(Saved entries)
+ + + +
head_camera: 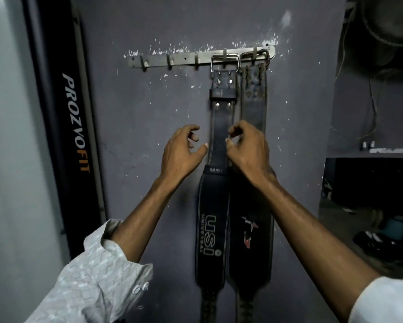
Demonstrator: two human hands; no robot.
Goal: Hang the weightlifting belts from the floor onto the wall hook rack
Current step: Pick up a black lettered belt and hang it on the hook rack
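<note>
Hanging flat against the grey, paint-chipped wall point(149, 136): two long black leather weightlifting belts, side by side and touching along their wide padded backs, each caught by its steel buckle near the right end of the long metal hook rack point(172, 60). Left of the pair, the black leather belt with white USI lettering point(211, 234); right of it, the darker worn belt with a red and white emblem point(250, 231). Probably heavy and stiff through the broad padded section, more pliable along the narrow strap, none of it fragile; best taken by the narrow strap or by the buckle frame, where fingers can close fully. Three hooks at the left end of the rack bare. Left hand point(184, 151) half open, fingers curled, just beside the strap's left edge, holding nothing. Right hand point(248, 148) loosely curled with thumb and forefinger pinched at the strap's right edge; actual contact hard to confirm. Tail ends of both belts cut off at the bottom; floor out of sight, so remaining belts unknown; right-hand corner dim and blurred.
</note>
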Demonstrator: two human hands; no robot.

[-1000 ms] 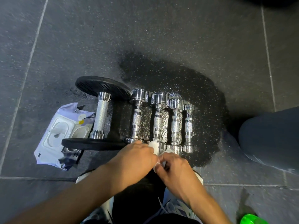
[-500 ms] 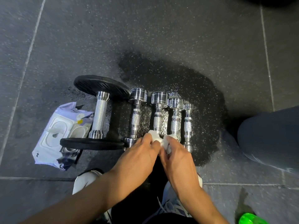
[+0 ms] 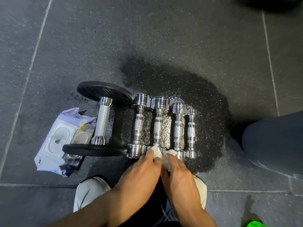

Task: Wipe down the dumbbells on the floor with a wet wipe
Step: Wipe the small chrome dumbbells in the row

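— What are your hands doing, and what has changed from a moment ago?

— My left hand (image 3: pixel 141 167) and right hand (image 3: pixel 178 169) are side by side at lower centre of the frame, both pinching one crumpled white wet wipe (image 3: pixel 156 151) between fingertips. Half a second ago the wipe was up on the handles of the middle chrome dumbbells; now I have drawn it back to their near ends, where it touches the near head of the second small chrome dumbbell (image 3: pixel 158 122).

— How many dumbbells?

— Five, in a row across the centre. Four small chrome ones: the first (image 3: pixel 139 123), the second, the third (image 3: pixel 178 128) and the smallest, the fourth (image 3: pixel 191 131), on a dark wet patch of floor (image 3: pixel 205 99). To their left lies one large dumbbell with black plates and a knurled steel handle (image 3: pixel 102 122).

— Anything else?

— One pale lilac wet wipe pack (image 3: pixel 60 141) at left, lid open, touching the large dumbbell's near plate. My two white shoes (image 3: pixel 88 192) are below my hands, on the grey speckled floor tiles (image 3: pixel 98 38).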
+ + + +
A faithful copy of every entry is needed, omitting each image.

> **THE ANSWER**:
head_camera: 
Demonstrator: two human hands; no robot.
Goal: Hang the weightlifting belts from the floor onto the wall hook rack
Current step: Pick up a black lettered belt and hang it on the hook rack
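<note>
Hanging flat against the grey, paint-chipped wall point(149, 136): two long black leather weightlifting belts, side by side and touching along their wide padded backs, each caught by its steel buckle near the right end of the long metal hook rack point(172, 60). Left of the pair, the black leather belt with white USI lettering point(211, 234); right of it, the darker worn belt with a red and white emblem point(250, 231). Probably heavy and stiff through the broad padded section, more pliable along the narrow strap, none of it fragile; best taken by the narrow strap or by the buckle frame, where fingers can close fully. Three hooks at the left end of the rack bare. Left hand point(184, 151) half open, fingers curled, just beside the strap's left edge, holding nothing. Right hand point(248, 148) loosely curled with thumb and forefinger pinched at the strap's right edge; actual contact hard to confirm. Tail ends of both belts cut off at the bottom; floor out of sight, so remaining belts unknown; right-hand corner dim and blurred.
</note>
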Demonstrator: two human hands; no robot.

[-1000 ms] 
[-500 ms] 
[+0 ms] 

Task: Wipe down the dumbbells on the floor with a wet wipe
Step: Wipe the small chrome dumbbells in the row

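— What are your hands doing, and what has changed from a moment ago?

— My left hand (image 3: pixel 141 167) and right hand (image 3: pixel 178 169) are side by side at lower centre of the frame, both pinching one crumpled white wet wipe (image 3: pixel 156 151) between fingertips. Half a second ago the wipe was up on the handles of the middle chrome dumbbells; now I have drawn it back to their near ends, where it touches the near head of the second small chrome dumbbell (image 3: pixel 158 122).

— How many dumbbells?

— Five, in a row across the centre. Four small chrome ones: the first (image 3: pixel 139 123), the second, the third (image 3: pixel 178 128) and the smallest, the fourth (image 3: pixel 191 131), on a dark wet patch of floor (image 3: pixel 205 99). To their left lies one large dumbbell with black plates and a knurled steel handle (image 3: pixel 102 122).

— Anything else?

— One pale lilac wet wipe pack (image 3: pixel 60 141) at left, lid open, touching the large dumbbell's near plate. My two white shoes (image 3: pixel 88 192) are below my hands, on the grey speckled floor tiles (image 3: pixel 98 38).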

There is nothing more to add to this answer.